## WHAT IS BEING ASKED
An exact copy of the listing below is the answer, with the pictures removed.
· · ·
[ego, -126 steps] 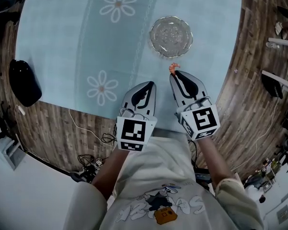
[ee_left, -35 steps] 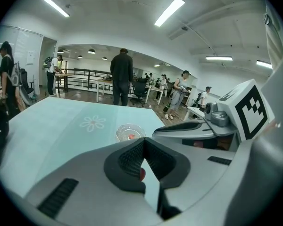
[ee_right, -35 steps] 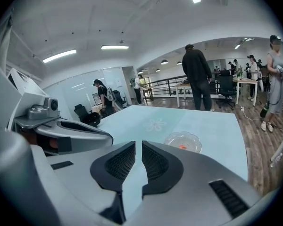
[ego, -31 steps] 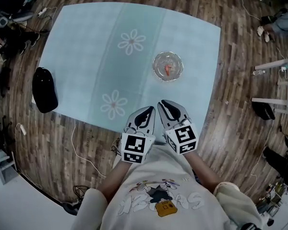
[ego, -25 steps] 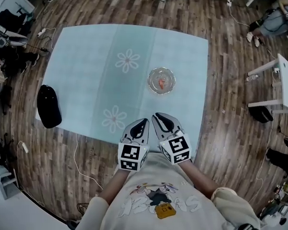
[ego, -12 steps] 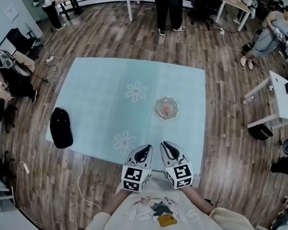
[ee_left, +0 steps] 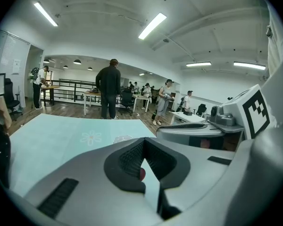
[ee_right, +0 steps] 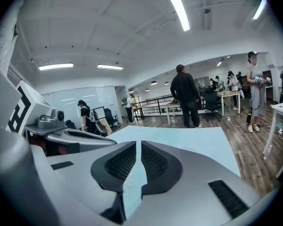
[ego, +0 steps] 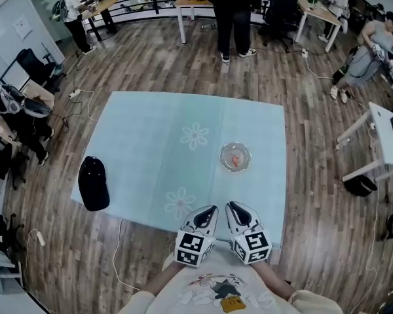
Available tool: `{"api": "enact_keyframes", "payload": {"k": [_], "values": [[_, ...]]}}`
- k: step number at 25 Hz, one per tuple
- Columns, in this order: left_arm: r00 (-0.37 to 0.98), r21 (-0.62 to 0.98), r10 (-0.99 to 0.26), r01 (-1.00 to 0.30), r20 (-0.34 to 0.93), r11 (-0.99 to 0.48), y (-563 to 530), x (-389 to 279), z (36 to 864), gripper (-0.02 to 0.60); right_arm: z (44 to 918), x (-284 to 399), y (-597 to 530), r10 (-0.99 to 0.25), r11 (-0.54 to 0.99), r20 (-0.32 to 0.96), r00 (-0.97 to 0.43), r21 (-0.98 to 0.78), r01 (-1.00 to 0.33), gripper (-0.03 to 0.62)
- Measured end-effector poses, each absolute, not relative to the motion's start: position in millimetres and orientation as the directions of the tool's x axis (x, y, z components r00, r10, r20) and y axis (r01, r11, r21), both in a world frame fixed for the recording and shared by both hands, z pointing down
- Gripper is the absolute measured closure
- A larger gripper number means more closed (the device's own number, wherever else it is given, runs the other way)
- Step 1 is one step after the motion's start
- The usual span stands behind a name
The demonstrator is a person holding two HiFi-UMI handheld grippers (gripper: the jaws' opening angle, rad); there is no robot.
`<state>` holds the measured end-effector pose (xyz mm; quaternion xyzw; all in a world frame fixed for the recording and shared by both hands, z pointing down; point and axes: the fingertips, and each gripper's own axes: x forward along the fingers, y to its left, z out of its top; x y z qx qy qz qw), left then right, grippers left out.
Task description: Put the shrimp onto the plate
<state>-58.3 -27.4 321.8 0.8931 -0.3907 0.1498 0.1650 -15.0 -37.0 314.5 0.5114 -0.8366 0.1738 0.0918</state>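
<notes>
The orange shrimp [ego: 236, 157] lies in the clear glass plate [ego: 224, 163], which stands right of centre on the light blue tablecloth [ego: 150, 142]. Both grippers are held side by side at the table's near edge, well short of the plate. My left gripper [ego: 208, 209] is shut with nothing in it; its tips meet in the left gripper view [ee_left: 142, 145]. My right gripper [ego: 234, 206] is also empty, its jaws closed to a thin slit in the right gripper view [ee_right: 138, 147]. The plate [ee_left: 121, 138] shows faintly beyond the left jaws.
A black cap [ego: 93, 183] lies at the table's left edge. A person [ego: 232, 5] stands beyond the far edge. A white table [ego: 388, 133] is off to the right. A cable [ego: 116, 257] trails on the wood floor near the front left corner.
Five seconds ago my right gripper held the shrimp just before the plate; now the shrimp lies in the plate. Both grippers have drawn back to the near edge as the view pulled away.
</notes>
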Motion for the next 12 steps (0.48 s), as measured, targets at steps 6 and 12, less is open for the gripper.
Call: {"api": "enact_keyframes", "payload": {"k": [6,12], "values": [[0.663,0.19,-0.626,-0.733,0.411,-0.653,-14.6,-67.6,325.3,0.574,326.2,-20.2,-17.2,-0.83,0.353,0.359,-0.426,-0.254,-0.901,0.542],[0.685,0.169,-0.642,-0.718,0.345,-0.675,-46.8,-71.2,300.5,0.574,322.9,-32.2,-44.0,-0.795,0.386,0.34,-0.503,-0.356,-0.851,0.543]]}}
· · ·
## RESULT FOR THIS EXERCISE
[ego, -126 steps] 
[ee_left, -35 steps] 
[ee_right, -35 steps] 
[ego, -31 steps] 
[ego, -25 steps] 
[ego, -12 steps] 
[ee_left, +0 steps] 
[ee_right, +0 steps] 
[ego, +0 steps] 
Available tool: `{"api": "enact_keyframes", "payload": {"k": [_], "values": [[_, ...]]}}`
- k: step number at 25 Hz, one per tuple
- Columns, in this order: left_arm: r00 (-0.37 to 0.98), r21 (-0.62 to 0.98), r10 (-0.99 to 0.26), r01 (-1.00 to 0.30), r20 (-0.34 to 0.93), r11 (-0.99 to 0.48), y (-563 to 530), x (-389 to 279), z (36 to 864), gripper (-0.02 to 0.60); right_arm: z (44 to 918), x (-284 to 399), y (-597 to 530), r10 (-0.99 to 0.25), r11 (-0.54 to 0.99), r20 (-0.32 to 0.96), r00 (-0.97 to 0.43), r21 (-0.98 to 0.78), r01 (-1.00 to 0.33), gripper (-0.03 to 0.62)
- Measured end-effector poses, each absolute, not relative to the motion's start: position in millimetres and orientation as the directions of the tool's x axis (x, y, z components r00, r10, r20) and y axis (r01, r11, r21), both in a world frame fixed for the recording and shared by both hands, z pointing down
- Gripper is the absolute measured closure
- A larger gripper number means more closed (the device's own number, wherever else it is given, runs the other way)
- Step 1 is one step after the motion's start
- The usual span stands behind a name
The demonstrator is a person holding two HiFi-UMI handheld grippers (gripper: the jaws' opening angle, rad); there is no robot.
`<state>` holds the measured end-effector pose (xyz mm; quaternion xyzw; all in a world frame fixed for the recording and shared by both hands, z pointing down; point and axes: the fingertips, and each gripper's own axes: x forward along the fingers, y to its left, z out of its top; x y z qx qy qz qw), left then right, grippers left out.
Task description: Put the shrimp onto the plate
<state>-58.3 -27.4 321.8 0.8931 -0.3907 0.1498 0.1650 -15.0 -37.0 314.5 0.5114 -0.8366 0.1738 0.0918</state>
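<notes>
The orange shrimp [ego: 236, 157] lies in the clear glass plate [ego: 224, 163], which stands right of centre on the light blue tablecloth [ego: 150, 142]. Both grippers are held side by side at the table's near edge, well short of the plate. My left gripper [ego: 208, 209] is shut with nothing in it; its tips meet in the left gripper view [ee_left: 142, 145]. My right gripper [ego: 234, 206] is also empty, its jaws closed to a thin slit in the right gripper view [ee_right: 138, 147]. The plate [ee_left: 121, 138] shows faintly beyond the left jaws.
A black cap [ego: 93, 183] lies at the table's left edge. A person [ego: 232, 5] stands beyond the far edge. A white table [ego: 388, 133] is off to the right. A cable [ego: 116, 257] trails on the wood floor near the front left corner.
Five seconds ago my right gripper held the shrimp just before the plate; now the shrimp lies in the plate. Both grippers have drawn back to the near edge as the view pulled away.
</notes>
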Motion for the next 12 steps (0.48 s), as measured, targets at steps 6 and 12, less is open for the gripper.
Call: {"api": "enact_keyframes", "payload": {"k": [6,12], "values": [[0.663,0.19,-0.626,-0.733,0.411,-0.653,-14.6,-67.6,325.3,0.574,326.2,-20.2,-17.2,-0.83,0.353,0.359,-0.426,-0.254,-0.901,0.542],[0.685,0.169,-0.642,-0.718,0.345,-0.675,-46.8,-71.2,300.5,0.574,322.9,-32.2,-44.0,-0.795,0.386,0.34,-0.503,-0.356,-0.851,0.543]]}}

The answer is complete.